Coaches are not strength and conditioning professionals

Just because it has always been done a certain way doesn’t mean that is the best way to do something. The world of fitness is rife with this. Especially when it comes to training for athletics.

I was recently speaking with good friends of mine from the United States who had questions for me concerning their daughter’s soccer coach and soccer training program. This coach has the soccer team perform 3 mile runs (almost 5km for us metric Canadians) at most practices in order to condition the cardiovascular system of the team. They do this under what exercise people call steady state condition, which basically means they run it at a single speed.

I made the recommendation for their daughter to complete the 3 mile run but to do it in intervals. Say, sprint for 20 to 30 seconds, walk for 30 seconds and repeat this until the 3 miles were completed. Off she went to do this and was quickly told by the coach that this was not appropriate and to continue with the steady state protocol.

Why? If we look at this physiologically running a steady state 3 miles is a purely aerobic activity. During a soccer match these young athletes would never run a steady 3 miles at the same pace.
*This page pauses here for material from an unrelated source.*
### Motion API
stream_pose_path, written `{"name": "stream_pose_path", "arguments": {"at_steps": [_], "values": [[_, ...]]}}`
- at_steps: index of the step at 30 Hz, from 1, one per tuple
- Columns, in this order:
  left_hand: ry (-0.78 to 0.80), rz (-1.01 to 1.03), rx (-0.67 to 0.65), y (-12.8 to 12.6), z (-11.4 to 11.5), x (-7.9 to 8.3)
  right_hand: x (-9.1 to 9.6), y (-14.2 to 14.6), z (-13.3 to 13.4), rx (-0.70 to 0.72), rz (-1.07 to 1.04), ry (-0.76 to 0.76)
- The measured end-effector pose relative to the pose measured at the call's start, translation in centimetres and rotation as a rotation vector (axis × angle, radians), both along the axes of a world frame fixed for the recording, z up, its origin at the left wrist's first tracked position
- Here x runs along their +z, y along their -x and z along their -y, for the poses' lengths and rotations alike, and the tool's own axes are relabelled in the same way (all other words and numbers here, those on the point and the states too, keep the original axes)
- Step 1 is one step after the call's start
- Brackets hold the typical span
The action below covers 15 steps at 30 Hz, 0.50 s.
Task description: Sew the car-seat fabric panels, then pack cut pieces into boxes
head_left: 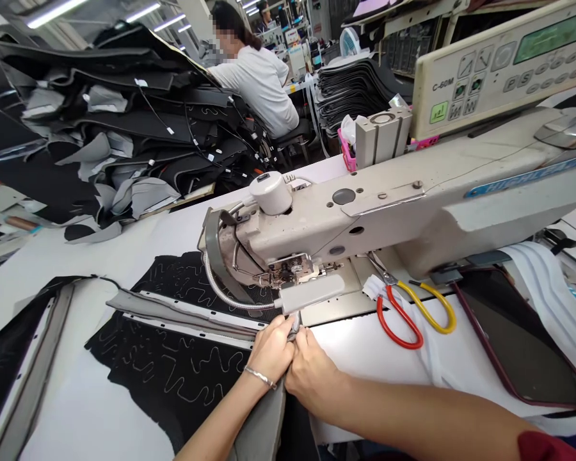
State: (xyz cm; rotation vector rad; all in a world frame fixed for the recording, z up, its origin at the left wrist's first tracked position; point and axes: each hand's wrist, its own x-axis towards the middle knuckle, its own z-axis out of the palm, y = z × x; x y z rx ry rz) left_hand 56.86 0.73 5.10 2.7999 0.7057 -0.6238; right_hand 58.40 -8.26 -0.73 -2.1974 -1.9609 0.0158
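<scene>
My left hand [271, 349], with a silver bracelet at the wrist, is closed on the edge of a dark fabric panel [168, 368]. Right beside it, my right hand [314, 374] pinches the same work, and the knuckles of both hands nearly touch. Wavy light stitch lines cross the black panel, and grey and white strips run along its seam. Just ahead of my fingers are the head of a sewing machine [317, 218] and a small white lamp bar [312, 294]. The fingertips and the exact spot they grip are partly hidden.
Scissors [388, 314] with red and yellow handles lie to the right, near a dark phone [532, 339] and white tape [542, 282]. Another fabric piece [29, 358] hangs at left. Stacked dark panels [139, 115] and a seated person [262, 83] are behind.
</scene>
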Motion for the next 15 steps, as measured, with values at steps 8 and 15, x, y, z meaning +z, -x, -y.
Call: {"name": "stream_pose_path", "arguments": {"at_steps": [8, 15], "values": [[0.034, 0.061, 0.015, -0.4, -0.4, -0.4, -0.2, -1.1, -0.1, 0.041, 0.037, -0.061], [-0.023, 0.153, 0.026, -2.1, -1.7, -1.2, -0.6, -3.6, -0.9, -0.003, 0.107, -0.218]]}}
A soccer game would consist of short sprints (say, 20-30 seconds) interspersed with walking and light jogging (say around 30 seconds). Sounds a little bit familiar?

This is not a purely aerobic activity, neither the run nor the soccer game. So why would the coach want the athletes training a steady state aerobic protocol? There is an obvious aerobic component to soccer, however it is mingled together with serious anaerobic energy expenditure, as in sprinting, accelerating, decelerating etc.

Again, why would the coach not want to train the athletes to maximize the use of the energy systems and body demands that they will encounter during the actual sport?

The answer: I have no idea. It doesn’t make any sense.

Well, I do have an idea. The problem is that 99% of coaches out there have no idea what the hell they are doing. They have no knowledge base or understanding of strength and conditioning, physiology, anatomy, recovery, and a host of other variables intrinsic to human performance.

They do it simply because that’s just the way it has always been done. No point to changing anything. No need to incorporate the last 20 years of research about how to best condition the human body. No way they are going to get rid of the 3 mile run. That is simply just what you do.

Soccer isn’t alone. Know anyone that plays hockey? Football? Basketball? Steady state running will not improve their performance either. In fact, it could potentially hinder their ability fully develop the energy systems they are actually going to need to use.

What about your cardiovascular system? Cardio conditioning? Short bursts of high intensity activity are much more effective at increasing your cardiovascular capacity (in the field we refer to it as your VO2 max) and do so far more then long steady state runs. If you need endurance in these sports you will develop that during practice. During strength and conditioning you need to focus on strengthening and conditioning.

Hockey players, volleyball players, basketball players, martial artists, boxers, sprint runners, sprint cyclists, are all examples of athletes who really do not need to be running steady state.

Get rid of these old school practices. And if you are a coach – seek out the advice and knowledge of a qualified and experienced strength and conditioning professional. That’s what we are here for.